Pd-Regione, scontro sul post-olimpico

MAURIZIO TROPEANO – LaStampa

Nel decreto mille-proroghe approvato ieri dal Consiglio dei Ministri c’è una deroga che centrodestra e partito democratico giudicano positivamente: l’Agenzia Torino 2006, quella che ha realizzato gli impianti per le olimpiadi invernali quattro anni fa, resta in vita fino al 2014. Il suo compito sarà quello di risolvere i contenziosi che nel tempo si sono accumulati. Per farlo ha a disposizione un «tesoretto» eredità del bilancio d’esercizio in positivo chiuso 4 anni fa. Una parte di quelle risorse, in base ad un ordine del giorno firmato in febbraio dall’allora capogruppo della Lega Nord, Roberto Cota, e dal parlamentare del Pd, Stefano Esposito e accolto dal Parlamento avrebbero dovuto essere utilizzati per la promozione dei siti olimpici. Ma nel decreto, denunciano Esposito e il collega di partito Giorgio Merlo, «non c’è traccia di quei 10 milioni che il Governo, evidentemente ha bocciato».

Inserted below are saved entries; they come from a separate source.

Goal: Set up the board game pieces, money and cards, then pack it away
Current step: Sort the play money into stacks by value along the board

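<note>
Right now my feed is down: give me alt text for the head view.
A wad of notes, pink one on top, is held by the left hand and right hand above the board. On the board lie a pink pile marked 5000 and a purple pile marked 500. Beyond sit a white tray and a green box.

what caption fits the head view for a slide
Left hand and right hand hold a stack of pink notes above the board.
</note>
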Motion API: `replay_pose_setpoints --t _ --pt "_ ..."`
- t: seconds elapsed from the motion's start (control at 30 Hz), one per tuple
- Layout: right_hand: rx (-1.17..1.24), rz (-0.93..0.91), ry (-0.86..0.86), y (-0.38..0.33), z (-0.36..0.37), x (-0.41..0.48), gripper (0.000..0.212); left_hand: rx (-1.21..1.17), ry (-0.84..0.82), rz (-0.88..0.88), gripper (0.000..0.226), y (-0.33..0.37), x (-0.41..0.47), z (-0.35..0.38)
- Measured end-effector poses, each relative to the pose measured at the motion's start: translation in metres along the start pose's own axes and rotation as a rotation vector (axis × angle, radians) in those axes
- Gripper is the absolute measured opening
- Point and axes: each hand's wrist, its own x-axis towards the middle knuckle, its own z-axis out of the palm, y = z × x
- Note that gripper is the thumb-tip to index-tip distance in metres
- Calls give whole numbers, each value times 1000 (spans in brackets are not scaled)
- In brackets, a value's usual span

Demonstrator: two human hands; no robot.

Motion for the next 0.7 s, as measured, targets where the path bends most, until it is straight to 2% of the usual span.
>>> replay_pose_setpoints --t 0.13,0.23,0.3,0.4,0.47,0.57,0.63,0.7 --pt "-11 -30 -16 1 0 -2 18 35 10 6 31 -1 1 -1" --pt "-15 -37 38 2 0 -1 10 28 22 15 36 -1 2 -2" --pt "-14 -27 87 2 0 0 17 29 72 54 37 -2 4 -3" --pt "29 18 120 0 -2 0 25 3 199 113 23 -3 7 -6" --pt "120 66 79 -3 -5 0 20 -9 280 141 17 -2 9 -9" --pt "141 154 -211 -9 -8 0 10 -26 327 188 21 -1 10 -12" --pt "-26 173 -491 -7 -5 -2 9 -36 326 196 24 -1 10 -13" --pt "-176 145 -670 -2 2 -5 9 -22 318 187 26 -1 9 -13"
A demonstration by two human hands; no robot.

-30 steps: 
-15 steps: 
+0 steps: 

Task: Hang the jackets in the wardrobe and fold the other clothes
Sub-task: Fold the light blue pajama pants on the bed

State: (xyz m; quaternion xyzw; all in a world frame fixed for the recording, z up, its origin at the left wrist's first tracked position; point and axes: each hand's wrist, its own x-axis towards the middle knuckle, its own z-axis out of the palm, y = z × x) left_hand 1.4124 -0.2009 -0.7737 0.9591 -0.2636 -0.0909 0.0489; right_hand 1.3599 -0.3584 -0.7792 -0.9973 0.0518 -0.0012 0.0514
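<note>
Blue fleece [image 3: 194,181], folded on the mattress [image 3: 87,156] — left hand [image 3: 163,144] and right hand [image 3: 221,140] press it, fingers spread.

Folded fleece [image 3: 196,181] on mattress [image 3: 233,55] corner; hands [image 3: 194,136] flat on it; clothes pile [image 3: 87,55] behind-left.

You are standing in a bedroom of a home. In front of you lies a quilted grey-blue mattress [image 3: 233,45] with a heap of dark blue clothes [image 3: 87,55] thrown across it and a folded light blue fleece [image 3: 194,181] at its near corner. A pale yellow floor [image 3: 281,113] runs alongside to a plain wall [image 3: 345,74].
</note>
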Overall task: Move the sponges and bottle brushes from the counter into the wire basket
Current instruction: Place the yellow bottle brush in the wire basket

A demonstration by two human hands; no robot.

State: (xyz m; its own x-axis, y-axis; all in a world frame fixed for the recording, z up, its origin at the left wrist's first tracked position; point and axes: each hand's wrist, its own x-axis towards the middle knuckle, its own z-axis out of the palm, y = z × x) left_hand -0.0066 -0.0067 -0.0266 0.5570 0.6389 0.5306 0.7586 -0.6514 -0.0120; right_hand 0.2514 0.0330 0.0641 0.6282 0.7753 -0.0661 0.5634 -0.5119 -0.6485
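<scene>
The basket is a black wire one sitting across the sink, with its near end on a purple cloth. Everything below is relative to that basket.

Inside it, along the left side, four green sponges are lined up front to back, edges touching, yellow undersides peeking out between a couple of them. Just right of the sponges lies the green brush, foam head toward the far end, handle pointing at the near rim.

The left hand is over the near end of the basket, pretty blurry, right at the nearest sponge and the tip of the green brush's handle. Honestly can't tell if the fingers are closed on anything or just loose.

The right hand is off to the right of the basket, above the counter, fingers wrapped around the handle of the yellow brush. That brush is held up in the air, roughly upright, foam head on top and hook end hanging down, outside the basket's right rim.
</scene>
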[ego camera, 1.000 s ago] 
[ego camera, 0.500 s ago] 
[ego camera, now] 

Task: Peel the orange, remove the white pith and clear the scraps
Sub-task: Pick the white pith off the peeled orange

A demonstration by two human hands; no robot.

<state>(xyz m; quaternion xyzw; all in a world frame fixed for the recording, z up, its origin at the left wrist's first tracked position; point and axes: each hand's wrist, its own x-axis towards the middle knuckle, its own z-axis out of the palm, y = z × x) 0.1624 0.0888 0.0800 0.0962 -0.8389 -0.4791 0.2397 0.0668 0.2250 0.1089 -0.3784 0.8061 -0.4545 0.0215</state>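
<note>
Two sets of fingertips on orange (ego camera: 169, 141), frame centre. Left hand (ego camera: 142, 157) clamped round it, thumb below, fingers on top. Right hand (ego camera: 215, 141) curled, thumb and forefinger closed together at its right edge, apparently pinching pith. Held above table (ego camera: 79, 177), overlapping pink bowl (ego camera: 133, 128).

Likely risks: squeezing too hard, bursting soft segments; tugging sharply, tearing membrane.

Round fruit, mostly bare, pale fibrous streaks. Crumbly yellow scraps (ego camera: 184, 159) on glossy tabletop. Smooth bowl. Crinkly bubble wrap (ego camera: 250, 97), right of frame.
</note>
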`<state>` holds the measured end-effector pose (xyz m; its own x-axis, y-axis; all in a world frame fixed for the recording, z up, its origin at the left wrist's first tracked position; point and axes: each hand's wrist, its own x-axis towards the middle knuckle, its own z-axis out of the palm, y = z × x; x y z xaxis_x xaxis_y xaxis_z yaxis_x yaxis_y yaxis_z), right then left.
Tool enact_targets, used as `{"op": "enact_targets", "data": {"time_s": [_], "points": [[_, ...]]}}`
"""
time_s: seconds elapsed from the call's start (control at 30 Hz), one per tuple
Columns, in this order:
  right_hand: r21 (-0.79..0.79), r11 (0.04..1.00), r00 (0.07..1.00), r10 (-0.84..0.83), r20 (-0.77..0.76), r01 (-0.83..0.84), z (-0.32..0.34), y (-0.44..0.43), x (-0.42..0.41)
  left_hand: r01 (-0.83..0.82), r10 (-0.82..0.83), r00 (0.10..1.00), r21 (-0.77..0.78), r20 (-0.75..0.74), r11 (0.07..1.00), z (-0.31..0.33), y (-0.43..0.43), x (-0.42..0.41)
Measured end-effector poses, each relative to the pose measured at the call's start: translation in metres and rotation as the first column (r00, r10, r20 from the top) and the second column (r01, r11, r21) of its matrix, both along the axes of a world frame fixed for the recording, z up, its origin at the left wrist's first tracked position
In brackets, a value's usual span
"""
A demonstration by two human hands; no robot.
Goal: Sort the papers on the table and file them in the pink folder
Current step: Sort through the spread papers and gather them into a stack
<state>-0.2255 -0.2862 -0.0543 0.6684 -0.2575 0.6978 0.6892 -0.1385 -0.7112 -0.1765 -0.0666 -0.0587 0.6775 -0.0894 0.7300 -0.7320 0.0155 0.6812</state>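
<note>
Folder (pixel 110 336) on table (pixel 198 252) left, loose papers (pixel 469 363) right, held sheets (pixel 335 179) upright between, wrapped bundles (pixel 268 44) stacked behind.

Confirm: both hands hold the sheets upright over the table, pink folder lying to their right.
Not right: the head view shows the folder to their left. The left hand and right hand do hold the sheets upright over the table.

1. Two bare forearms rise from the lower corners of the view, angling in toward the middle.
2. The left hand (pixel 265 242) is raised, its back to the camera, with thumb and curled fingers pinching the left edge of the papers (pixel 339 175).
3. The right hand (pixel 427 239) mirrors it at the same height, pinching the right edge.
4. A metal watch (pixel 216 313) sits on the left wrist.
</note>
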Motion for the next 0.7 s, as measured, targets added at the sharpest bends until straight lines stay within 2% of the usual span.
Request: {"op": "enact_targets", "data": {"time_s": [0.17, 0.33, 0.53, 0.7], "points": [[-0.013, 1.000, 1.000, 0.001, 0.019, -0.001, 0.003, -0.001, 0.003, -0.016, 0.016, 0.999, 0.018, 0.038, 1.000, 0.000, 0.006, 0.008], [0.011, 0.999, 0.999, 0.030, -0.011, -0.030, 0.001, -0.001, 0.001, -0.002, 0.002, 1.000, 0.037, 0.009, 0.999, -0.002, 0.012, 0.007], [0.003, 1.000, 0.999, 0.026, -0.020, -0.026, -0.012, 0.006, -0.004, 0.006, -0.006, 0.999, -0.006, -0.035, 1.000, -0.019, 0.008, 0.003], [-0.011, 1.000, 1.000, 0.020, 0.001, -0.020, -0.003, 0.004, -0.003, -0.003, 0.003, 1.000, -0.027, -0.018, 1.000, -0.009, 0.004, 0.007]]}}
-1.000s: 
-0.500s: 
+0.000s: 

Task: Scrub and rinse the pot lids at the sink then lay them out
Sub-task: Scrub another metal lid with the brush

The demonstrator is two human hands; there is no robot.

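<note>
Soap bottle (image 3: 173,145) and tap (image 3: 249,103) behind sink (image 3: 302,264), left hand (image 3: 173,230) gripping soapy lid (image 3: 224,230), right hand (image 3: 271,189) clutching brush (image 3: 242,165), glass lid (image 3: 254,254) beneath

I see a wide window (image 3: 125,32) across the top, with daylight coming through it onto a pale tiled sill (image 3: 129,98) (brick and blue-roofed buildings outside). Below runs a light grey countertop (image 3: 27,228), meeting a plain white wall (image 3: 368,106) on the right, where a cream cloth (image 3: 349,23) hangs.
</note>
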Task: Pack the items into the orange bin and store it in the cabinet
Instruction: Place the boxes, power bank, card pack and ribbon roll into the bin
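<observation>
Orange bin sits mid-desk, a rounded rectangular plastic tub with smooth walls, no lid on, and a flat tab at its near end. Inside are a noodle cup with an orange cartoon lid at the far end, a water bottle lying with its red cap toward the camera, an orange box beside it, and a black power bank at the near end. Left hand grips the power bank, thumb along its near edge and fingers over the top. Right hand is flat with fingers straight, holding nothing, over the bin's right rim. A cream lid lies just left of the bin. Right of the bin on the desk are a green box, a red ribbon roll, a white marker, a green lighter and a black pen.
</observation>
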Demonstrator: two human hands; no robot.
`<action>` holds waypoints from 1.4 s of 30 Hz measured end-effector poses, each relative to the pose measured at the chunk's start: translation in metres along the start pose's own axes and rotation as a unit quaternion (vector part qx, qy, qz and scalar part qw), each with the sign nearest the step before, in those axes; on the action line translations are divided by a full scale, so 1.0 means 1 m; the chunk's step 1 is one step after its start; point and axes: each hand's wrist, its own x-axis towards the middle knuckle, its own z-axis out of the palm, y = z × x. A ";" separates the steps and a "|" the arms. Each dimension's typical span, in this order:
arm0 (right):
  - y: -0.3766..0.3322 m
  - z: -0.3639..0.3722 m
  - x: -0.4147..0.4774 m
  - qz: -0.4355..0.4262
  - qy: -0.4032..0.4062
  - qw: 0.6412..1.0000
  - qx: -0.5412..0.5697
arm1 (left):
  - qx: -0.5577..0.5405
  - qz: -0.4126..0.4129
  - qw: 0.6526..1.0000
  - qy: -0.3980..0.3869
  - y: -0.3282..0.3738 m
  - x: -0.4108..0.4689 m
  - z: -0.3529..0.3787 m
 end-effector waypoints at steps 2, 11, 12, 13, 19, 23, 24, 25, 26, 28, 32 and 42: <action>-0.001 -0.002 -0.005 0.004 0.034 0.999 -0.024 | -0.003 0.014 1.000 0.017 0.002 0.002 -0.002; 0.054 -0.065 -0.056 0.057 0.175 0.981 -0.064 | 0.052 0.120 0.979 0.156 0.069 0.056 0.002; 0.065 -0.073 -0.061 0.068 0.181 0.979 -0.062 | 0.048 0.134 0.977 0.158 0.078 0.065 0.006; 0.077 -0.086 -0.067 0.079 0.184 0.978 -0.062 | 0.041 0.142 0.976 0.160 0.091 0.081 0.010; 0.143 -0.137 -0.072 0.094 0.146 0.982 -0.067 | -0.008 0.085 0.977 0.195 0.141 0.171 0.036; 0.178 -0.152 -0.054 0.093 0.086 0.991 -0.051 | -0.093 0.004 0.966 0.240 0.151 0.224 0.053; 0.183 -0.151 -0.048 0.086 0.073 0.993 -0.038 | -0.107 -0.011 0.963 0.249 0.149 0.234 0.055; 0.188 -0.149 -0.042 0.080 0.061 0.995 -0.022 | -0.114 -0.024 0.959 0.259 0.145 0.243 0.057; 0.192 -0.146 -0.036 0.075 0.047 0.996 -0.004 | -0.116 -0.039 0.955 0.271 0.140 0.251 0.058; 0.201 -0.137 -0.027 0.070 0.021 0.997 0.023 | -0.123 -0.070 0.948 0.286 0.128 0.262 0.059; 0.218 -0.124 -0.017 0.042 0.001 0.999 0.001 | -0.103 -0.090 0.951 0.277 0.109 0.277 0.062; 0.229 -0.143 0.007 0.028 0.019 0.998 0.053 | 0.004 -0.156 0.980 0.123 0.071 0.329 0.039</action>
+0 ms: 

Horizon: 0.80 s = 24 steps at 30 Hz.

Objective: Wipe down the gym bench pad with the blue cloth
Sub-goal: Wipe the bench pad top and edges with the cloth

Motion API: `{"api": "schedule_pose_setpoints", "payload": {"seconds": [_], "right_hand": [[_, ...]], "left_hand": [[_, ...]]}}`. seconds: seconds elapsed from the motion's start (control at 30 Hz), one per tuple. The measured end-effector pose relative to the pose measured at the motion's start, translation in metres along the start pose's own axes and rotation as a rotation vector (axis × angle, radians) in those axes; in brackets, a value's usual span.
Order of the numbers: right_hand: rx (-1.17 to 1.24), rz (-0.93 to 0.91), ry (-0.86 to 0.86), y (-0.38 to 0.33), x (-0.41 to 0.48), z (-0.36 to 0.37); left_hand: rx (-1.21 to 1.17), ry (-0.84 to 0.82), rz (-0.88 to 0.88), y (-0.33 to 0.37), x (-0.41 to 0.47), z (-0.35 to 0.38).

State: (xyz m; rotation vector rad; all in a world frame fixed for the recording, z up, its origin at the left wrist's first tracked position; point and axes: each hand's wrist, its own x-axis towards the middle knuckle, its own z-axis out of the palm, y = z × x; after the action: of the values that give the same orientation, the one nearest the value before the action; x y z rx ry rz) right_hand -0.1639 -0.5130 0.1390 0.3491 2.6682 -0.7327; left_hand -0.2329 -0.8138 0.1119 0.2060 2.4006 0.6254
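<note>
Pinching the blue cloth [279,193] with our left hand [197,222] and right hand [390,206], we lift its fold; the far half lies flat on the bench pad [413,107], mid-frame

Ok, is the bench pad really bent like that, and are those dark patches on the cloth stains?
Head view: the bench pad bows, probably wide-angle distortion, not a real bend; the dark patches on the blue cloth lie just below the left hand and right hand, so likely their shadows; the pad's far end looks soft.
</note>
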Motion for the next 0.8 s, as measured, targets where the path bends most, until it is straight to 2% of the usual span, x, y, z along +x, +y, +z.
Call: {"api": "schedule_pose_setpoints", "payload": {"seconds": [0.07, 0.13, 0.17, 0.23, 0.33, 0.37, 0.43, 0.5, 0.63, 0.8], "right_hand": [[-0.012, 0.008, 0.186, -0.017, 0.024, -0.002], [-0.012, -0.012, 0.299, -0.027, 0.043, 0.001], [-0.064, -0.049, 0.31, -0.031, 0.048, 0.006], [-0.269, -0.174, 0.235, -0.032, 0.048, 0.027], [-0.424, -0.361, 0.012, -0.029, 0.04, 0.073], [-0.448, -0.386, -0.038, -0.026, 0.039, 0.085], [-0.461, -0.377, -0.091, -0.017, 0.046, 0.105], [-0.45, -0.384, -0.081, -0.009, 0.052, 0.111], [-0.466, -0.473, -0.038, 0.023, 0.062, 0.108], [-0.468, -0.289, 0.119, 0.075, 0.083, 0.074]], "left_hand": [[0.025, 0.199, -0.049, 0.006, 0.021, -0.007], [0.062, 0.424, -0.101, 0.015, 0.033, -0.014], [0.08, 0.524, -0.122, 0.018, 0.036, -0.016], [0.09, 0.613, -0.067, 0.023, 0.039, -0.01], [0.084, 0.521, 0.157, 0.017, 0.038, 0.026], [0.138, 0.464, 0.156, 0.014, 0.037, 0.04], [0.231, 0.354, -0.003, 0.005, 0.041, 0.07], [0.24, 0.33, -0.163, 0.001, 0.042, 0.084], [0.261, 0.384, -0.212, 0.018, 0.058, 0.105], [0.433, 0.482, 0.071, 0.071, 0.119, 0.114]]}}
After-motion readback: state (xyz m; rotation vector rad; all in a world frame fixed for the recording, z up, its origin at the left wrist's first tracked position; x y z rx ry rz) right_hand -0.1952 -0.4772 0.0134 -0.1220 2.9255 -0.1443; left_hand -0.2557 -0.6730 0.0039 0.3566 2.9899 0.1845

Alberto Cirio, assessore regionale allo Sport, la pensa diversamente: «La proroga è una notizia positiva perché senza di essa non ci sarebbe stata più nessuna possibilità di recuperare questi fondi residui da destinare al post-olimpico. L’obiettivo principale oggi era questo ed è stato ottenuto». Resta il problema dei fondi. L’assessore spiega: «Entro circa 60 giorni, sarà invece un atto governativo e non parlamentare, ovvero un decreto del presidente del Consiglio dei Ministri, ad attribuire poteri e competenze all’attuale Commissario, decidendo la destinazione finale delle risorse, compresa la possibilità di destinare i 10 milioni in questione alla promozione». Per Cirio, insomma, non c’è stata «nessuna bocciatura ma, anzi, un importante passo avanti».

I due parlamentari del Pd, invece, spiegano di «non poter che evidenziare le pesantissime ripercussioni che ci saranno sul futuro delle varie strutture olimpiche per questo immotivato e nefasto taglio. Per il momento c’è da registrare solo il duro colpo che questa norma arreca al Piemonte e, in particolare, ai territori della Provincia di Torino». Per Merlo ed Esposito «si tratta di una scelta politica che vedrà la nostra dura ed intransigente opposizione quando il provvedimento arriverà in Parlamento». Cirio preferisce concentrarsi sulla proroga del lavoro dell’Agenzia che ci permetterà «unendo le forze come “lobby Piemonte” di ottenere quanto richiesto per la salvaguardia dei siti post-olimpici».